(Requirement) Only those lines running from the start of the listing below through the line that holds "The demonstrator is" are to be written out, exactly and in full.

(Data excerpt)
--

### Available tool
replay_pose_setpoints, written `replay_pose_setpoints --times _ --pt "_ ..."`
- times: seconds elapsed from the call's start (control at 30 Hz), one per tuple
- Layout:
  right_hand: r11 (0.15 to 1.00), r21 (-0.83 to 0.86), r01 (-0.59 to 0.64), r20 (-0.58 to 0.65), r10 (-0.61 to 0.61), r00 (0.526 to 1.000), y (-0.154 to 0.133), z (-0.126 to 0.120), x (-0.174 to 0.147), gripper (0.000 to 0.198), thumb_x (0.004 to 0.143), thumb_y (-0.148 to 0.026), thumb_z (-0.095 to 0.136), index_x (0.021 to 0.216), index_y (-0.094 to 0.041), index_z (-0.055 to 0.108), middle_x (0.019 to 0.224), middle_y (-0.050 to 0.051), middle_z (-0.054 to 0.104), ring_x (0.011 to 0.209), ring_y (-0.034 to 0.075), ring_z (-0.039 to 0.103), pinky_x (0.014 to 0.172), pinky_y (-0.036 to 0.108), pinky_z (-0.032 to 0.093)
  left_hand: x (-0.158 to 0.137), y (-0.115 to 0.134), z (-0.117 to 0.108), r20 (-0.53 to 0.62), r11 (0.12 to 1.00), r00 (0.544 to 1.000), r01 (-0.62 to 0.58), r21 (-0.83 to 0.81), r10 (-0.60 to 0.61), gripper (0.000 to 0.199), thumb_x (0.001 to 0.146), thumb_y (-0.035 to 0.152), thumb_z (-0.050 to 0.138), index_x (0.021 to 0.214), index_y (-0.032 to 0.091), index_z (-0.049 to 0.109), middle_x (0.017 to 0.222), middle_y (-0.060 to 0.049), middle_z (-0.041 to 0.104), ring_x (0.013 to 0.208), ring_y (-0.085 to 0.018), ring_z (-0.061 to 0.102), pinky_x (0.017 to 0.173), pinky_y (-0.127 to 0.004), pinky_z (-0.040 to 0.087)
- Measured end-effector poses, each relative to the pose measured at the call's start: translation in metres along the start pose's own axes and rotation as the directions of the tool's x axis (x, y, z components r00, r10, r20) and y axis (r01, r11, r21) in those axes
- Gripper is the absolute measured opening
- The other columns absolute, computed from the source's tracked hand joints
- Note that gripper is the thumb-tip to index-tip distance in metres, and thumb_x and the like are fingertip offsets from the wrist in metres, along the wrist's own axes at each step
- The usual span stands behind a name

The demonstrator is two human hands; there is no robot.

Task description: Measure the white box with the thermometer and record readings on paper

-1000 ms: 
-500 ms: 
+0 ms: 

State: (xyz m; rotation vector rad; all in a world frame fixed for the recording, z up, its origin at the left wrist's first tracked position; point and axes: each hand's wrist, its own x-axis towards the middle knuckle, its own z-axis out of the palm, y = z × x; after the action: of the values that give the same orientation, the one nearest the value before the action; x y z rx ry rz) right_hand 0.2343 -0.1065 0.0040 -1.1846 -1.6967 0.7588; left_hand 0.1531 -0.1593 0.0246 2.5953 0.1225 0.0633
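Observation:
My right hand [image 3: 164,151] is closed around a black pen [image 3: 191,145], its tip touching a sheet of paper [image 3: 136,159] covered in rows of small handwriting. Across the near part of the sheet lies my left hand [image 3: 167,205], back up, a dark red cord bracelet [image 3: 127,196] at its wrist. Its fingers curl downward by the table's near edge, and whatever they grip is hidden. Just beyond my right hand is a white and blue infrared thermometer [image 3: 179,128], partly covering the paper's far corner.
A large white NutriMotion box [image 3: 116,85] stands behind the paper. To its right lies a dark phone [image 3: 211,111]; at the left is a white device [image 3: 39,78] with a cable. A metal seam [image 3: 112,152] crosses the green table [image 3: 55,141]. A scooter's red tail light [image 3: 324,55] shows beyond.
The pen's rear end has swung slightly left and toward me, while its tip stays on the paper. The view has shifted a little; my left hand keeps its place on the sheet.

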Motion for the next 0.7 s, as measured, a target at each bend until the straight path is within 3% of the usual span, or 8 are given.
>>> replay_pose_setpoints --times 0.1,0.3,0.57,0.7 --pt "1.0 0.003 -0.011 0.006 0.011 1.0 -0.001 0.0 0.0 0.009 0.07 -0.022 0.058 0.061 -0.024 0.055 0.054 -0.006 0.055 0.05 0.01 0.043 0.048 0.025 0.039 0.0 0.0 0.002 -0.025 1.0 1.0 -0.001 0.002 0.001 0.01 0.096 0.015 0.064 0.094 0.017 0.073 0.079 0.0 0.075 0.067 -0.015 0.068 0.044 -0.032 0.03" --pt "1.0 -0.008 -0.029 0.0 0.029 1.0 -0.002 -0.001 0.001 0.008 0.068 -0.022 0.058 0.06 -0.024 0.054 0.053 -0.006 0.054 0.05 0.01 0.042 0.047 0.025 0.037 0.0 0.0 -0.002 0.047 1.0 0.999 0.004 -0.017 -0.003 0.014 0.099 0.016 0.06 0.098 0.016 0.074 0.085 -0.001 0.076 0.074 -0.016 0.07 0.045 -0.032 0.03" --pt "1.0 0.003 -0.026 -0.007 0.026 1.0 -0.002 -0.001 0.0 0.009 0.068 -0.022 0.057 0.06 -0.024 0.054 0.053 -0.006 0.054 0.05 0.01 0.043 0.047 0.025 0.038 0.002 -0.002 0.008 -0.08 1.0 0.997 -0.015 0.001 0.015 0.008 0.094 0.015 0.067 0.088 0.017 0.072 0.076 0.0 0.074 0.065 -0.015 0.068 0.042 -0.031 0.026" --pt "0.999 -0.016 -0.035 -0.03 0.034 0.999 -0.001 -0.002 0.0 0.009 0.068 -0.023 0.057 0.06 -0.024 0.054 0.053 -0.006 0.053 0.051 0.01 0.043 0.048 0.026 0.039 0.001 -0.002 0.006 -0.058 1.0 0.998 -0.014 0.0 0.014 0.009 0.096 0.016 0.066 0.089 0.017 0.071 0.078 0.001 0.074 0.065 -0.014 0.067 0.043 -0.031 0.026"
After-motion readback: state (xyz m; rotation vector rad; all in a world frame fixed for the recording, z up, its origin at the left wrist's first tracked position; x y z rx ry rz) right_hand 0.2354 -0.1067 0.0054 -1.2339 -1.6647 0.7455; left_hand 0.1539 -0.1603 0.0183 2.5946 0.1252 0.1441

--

(Output for this exercise)
### Available tool
replay_pose_setpoints, written `replay_pose_setpoints --times _ --pt "_ ..."`
- times: seconds elapsed from the call's start (control at 30 Hz), one per tuple
- Layout:
  right_hand: r11 (0.15 to 1.00), r21 (-0.83 to 0.86), r01 (-0.59 to 0.64), r20 (-0.58 to 0.65), r10 (-0.61 to 0.61), r00 (0.526 to 1.000), y (-0.154 to 0.133), z (-0.126 to 0.120), x (-0.174 to 0.147), gripper (0.000 to 0.198), thumb_x (0.004 to 0.143), thumb_y (-0.148 to 0.026), thumb_z (-0.095 to 0.136), index_x (0.021 to 0.216), index_y (-0.094 to 0.041), index_z (-0.055 to 0.108), middle_x (0.019 to 0.224), middle_y (-0.050 to 0.051), middle_z (-0.054 to 0.104), ring_x (0.011 to 0.209), ring_y (-0.034 to 0.075), ring_z (-0.039 to 0.103), pinky_x (0.014 to 0.172), pinky_y (-0.036 to 0.108), pinky_z (-0.032 to 0.093)
  left_hand: x (-0.158 to 0.137), y (-0.115 to 0.134), z (-0.117 to 0.108), r20 (-0.53 to 0.62), r11 (0.12 to 1.00), r00 (0.544 to 1.000), r01 (-0.62 to 0.58), r21 (-0.83 to 0.81), r10 (-0.60 to 0.61), gripper (0.000 to 0.199), thumb_x (0.001 to 0.146), thumb_y (-0.035 to 0.152), thumb_z (-0.050 to 0.138), index_x (0.021 to 0.214), index_y (-0.032 to 0.091), index_z (-0.049 to 0.109), middle_x (0.017 to 0.222), middle_y (-0.060 to 0.049), middle_z (-0.041 to 0.104), ring_x (0.013 to 0.208), ring_y (-0.085 to 0.018), ring_z (-0.061 to 0.102), pinky_x (0.017 to 0.173), pinky_y (-0.127 to 0.004), pinky_z (-0.040 to 0.087)
- Measured end-effector poses, each relative to the pose measured at the call's start: translation in metres along the start pose's own axes and rotation as the directions of the tool's x axis (x, y, z components r00, r10, r20) and y axis (r01, r11, r21) in those axes
- Gripper is the absolute measured opening
- The other columns absolute, computed from the source's tracked hand joints
- Note that gripper is the thumb-tip to index-tip distance in metres, and thumb_x and the like are fingertip offsets from the wrist in metres, along the wrist's own axes at each step
- The usual span stands behind a name

The demonstrator is two human hands; there is no robot.

This output requires no further additions.